**Prompt:** In the listing below, find the line with "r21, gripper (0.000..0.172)", then repeat exactly every line from the top through that one.

**Data provided:**
☆ ☆ ☆ ☆ ☆

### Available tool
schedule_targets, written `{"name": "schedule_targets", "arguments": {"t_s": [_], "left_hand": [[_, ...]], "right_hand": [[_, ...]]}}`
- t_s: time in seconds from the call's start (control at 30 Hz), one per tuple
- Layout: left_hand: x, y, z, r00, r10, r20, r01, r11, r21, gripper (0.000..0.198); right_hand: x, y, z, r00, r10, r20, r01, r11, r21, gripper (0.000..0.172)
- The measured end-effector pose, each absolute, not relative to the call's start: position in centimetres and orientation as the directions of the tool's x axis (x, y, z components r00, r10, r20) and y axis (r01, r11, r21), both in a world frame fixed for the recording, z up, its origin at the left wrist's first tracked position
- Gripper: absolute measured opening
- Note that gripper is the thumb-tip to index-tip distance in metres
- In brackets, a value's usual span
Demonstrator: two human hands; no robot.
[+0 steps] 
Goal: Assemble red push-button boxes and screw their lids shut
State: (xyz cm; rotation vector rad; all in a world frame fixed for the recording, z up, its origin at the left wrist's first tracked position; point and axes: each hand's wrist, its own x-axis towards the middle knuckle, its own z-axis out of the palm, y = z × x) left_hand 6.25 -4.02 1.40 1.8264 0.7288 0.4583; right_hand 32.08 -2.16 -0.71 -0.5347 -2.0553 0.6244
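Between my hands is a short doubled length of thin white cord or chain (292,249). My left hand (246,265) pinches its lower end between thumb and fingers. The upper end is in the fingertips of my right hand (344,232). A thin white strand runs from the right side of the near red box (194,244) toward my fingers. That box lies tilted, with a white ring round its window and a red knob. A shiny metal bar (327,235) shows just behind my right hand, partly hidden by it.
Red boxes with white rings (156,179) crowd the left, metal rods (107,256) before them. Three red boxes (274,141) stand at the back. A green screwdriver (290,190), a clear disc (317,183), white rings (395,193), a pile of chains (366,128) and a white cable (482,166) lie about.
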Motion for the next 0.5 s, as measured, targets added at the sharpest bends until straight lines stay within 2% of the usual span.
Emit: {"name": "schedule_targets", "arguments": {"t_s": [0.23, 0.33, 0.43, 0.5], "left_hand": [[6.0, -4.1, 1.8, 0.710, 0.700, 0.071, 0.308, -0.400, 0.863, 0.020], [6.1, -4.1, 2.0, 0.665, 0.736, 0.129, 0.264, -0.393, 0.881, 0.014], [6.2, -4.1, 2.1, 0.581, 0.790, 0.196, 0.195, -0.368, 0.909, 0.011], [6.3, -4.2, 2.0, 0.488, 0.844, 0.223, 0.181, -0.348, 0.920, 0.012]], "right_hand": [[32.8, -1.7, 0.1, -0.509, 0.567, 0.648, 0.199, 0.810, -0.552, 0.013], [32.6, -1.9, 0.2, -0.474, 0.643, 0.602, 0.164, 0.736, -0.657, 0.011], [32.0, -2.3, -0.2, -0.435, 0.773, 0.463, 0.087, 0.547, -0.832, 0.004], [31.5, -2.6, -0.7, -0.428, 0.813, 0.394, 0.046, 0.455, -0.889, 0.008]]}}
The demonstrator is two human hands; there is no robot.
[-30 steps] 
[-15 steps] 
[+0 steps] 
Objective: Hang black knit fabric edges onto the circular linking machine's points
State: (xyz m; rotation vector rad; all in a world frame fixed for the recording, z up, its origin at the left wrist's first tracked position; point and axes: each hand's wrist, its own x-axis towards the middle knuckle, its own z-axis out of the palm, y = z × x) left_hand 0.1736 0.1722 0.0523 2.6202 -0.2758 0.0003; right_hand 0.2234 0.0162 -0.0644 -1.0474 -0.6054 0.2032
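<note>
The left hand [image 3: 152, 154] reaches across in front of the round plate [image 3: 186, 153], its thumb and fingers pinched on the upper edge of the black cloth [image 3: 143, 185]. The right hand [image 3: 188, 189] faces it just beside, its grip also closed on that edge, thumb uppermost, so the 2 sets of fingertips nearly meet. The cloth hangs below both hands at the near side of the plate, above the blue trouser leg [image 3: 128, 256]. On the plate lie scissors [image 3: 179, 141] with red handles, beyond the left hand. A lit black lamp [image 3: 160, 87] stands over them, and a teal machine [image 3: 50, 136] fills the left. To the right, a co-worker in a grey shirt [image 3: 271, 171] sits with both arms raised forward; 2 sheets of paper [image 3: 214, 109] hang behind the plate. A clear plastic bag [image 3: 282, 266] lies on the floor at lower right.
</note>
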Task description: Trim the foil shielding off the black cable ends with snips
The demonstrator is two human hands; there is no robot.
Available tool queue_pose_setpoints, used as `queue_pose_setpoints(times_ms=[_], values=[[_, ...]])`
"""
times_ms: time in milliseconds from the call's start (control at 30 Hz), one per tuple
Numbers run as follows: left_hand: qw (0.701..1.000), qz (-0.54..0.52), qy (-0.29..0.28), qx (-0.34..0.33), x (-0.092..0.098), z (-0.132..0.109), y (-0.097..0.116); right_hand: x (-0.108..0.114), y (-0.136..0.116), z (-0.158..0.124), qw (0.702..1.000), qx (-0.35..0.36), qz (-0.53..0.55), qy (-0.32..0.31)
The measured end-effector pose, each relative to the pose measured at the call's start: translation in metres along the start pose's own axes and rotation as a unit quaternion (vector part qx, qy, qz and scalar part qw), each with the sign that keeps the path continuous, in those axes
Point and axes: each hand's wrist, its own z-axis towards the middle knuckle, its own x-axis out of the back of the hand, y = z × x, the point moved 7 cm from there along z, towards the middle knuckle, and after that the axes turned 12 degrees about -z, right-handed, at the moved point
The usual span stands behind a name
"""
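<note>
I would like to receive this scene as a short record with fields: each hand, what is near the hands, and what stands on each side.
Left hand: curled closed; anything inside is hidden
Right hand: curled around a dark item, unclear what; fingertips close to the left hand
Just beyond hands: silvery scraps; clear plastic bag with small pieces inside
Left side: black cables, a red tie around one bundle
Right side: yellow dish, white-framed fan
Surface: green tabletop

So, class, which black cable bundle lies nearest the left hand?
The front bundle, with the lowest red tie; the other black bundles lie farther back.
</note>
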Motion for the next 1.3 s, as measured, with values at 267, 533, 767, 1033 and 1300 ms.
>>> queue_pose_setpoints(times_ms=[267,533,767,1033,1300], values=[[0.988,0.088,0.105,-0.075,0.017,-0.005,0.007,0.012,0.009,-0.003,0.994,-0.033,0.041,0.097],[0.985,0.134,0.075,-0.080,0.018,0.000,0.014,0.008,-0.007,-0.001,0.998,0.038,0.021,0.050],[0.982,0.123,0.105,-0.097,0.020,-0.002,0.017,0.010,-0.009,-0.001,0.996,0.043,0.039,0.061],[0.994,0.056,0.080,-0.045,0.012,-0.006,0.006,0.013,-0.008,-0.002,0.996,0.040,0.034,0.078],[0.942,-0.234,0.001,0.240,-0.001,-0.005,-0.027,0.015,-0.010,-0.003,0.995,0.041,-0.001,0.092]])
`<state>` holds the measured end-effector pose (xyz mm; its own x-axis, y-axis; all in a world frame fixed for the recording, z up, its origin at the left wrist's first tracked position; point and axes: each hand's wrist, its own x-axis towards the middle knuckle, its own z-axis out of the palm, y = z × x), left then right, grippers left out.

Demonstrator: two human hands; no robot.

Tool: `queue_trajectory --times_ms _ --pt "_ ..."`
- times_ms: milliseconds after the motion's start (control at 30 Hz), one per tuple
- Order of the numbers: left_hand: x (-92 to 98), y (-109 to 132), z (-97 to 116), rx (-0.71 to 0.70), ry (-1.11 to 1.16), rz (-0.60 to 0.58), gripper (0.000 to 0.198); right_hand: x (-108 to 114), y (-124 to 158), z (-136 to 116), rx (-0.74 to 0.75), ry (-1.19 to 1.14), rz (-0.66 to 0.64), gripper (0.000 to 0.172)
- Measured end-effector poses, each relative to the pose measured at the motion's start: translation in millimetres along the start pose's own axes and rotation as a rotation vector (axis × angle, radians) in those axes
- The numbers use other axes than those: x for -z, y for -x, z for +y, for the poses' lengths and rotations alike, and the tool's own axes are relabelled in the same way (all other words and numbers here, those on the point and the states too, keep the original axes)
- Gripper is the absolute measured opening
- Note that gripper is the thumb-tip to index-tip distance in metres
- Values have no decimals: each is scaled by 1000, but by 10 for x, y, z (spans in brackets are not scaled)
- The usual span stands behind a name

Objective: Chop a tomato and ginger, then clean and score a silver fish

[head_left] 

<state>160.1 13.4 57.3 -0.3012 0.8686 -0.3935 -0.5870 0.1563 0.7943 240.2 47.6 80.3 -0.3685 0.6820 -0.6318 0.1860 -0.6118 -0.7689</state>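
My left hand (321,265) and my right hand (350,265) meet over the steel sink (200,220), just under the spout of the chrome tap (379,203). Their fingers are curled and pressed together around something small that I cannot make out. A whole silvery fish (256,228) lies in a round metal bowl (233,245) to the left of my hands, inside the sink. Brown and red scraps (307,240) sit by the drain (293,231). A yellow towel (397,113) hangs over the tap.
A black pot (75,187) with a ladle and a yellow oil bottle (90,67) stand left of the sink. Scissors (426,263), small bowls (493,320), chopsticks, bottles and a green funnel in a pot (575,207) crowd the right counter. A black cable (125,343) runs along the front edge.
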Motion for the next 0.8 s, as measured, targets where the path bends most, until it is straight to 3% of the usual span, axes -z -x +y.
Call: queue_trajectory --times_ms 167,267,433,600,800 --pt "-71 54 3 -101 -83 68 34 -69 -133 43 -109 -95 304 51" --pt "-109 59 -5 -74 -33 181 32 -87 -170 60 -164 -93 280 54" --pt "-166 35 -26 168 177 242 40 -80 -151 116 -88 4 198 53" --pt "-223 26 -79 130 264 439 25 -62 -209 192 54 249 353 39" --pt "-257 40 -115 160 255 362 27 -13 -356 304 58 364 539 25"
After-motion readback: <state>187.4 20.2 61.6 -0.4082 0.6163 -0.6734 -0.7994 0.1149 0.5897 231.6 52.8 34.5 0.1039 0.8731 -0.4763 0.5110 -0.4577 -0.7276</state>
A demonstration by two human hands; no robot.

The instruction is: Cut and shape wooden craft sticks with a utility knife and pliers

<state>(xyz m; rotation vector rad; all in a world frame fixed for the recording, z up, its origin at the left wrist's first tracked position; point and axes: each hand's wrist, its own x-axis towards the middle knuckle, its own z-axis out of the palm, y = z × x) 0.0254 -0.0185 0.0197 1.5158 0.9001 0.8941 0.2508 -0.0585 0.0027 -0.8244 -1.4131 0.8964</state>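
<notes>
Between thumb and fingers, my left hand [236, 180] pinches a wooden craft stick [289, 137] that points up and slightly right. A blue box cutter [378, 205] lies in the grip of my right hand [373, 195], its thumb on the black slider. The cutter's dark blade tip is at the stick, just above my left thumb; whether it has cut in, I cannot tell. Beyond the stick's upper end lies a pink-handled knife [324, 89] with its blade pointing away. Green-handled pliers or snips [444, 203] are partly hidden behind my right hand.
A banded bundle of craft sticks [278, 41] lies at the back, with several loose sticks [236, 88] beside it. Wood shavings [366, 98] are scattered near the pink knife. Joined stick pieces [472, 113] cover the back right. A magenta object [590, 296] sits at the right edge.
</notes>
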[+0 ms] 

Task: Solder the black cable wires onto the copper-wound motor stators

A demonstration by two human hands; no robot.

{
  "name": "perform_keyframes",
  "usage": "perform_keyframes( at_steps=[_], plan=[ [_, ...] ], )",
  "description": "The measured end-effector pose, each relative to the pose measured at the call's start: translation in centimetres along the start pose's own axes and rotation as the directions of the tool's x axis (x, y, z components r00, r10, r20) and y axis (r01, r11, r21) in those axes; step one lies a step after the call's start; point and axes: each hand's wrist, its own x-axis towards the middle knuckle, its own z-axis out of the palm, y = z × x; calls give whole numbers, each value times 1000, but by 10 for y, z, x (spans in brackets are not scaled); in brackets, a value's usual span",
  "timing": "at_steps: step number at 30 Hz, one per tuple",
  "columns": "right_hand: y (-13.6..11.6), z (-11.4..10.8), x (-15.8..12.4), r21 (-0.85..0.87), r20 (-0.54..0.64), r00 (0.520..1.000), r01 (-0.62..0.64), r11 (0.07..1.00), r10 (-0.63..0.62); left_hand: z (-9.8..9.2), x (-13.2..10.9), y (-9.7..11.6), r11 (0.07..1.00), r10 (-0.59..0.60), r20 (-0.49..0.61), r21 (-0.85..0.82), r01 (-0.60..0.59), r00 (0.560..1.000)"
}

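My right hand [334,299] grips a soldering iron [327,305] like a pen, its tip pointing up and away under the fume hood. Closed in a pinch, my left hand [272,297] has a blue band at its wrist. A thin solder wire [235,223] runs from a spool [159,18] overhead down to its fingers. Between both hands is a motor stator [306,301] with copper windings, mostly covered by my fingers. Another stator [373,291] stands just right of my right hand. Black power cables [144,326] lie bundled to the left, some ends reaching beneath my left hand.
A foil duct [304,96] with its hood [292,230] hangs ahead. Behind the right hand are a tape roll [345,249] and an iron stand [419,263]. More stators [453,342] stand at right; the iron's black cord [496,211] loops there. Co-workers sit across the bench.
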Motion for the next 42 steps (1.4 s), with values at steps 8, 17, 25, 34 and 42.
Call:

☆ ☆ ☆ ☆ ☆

**Answer to the exercise:**
### Available tool
schedule_targets, written `{"name": "schedule_targets", "arguments": {"t_s": [_], "left_hand": [[_, ...]], "right_hand": [[_, ...]]}}`
- t_s: time in seconds from the call's start (control at 30 Hz), one per tuple
- Layout: left_hand: x, y, z, r00, r10, r20, r01, r11, r21, gripper (0.000..0.198); right_hand: x, y, z, r00, r10, r20, r01, r11, r21, gripper (0.000..0.172)

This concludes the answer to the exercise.